What are debt funds?

These funds invest in fixed income instruments like government bonds, debentures, treasury bills, corporate bonds etc. They are usually low-risk bonds due to their de facto disconnection from the markets.

How do these funds work?

Fund managers select the securities by balancing the ratings of the securities and the interest rates offered by them to build the investment portfolio and achieve the fund objectives. The lower-rated securities are more likely to provide a higher interest but are more likely to default. On the other hand, higher-rated securities offer a lower rate of interest but are less likely to default. The fund managers balance these very securities to achieve returns while keeping the risk-o-meter in check.

Types of debt funds

The debt funds can be classified into various types depending on the dynamics associated with the duration and their backing securities.

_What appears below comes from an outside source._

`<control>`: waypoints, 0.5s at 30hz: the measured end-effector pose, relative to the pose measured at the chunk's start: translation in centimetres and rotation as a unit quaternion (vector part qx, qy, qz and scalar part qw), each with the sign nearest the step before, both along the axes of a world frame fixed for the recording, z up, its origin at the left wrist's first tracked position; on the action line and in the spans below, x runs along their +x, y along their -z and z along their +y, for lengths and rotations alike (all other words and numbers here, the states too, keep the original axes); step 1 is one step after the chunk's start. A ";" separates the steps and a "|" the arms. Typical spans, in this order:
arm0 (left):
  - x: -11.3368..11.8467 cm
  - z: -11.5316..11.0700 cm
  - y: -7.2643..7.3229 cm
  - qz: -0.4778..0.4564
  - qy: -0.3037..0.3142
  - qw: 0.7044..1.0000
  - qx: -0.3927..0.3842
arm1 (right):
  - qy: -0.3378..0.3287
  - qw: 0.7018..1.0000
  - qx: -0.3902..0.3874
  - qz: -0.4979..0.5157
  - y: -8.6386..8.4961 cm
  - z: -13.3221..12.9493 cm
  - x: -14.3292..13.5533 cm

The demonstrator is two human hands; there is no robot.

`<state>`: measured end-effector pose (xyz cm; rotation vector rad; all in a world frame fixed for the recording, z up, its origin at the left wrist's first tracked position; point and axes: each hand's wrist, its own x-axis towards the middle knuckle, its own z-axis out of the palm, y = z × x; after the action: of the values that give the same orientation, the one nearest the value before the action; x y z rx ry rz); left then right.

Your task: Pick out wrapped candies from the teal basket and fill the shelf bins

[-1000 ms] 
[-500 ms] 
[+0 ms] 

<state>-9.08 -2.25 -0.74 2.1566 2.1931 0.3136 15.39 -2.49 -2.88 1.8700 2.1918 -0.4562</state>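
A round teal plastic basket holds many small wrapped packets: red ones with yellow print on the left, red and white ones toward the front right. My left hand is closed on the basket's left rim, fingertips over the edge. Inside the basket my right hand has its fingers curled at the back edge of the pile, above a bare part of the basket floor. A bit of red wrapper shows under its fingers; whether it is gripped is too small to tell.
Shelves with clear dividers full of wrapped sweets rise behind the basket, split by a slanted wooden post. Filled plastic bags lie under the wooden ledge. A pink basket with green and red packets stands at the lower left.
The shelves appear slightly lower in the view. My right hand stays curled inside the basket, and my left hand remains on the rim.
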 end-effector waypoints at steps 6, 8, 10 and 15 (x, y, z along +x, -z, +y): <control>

  • Liquid Fund - These funds invest in securities with a maturity of 91 days or less. They offer attractive returns in comparison to a savings account.
  • Money Market Funds - These funds invest in money market instruments like Certificate of Deposit, Commercial Papers, T-bills etc.
  • Corporate Bond Funds - These funds invest a minimum of 80% of the assets into highly rated corporate debt instruments.
  • Banking and PSU Funds - These funds invest a minimum of 80% of the assets into securities of banks and PSUs.
  • Gilt Funds - Like the above two, these funds invest in government-backed securities.

Several other funds exist based on the duration and credit risk.


Debt funds can be taxed in two ways according to the asset's duration.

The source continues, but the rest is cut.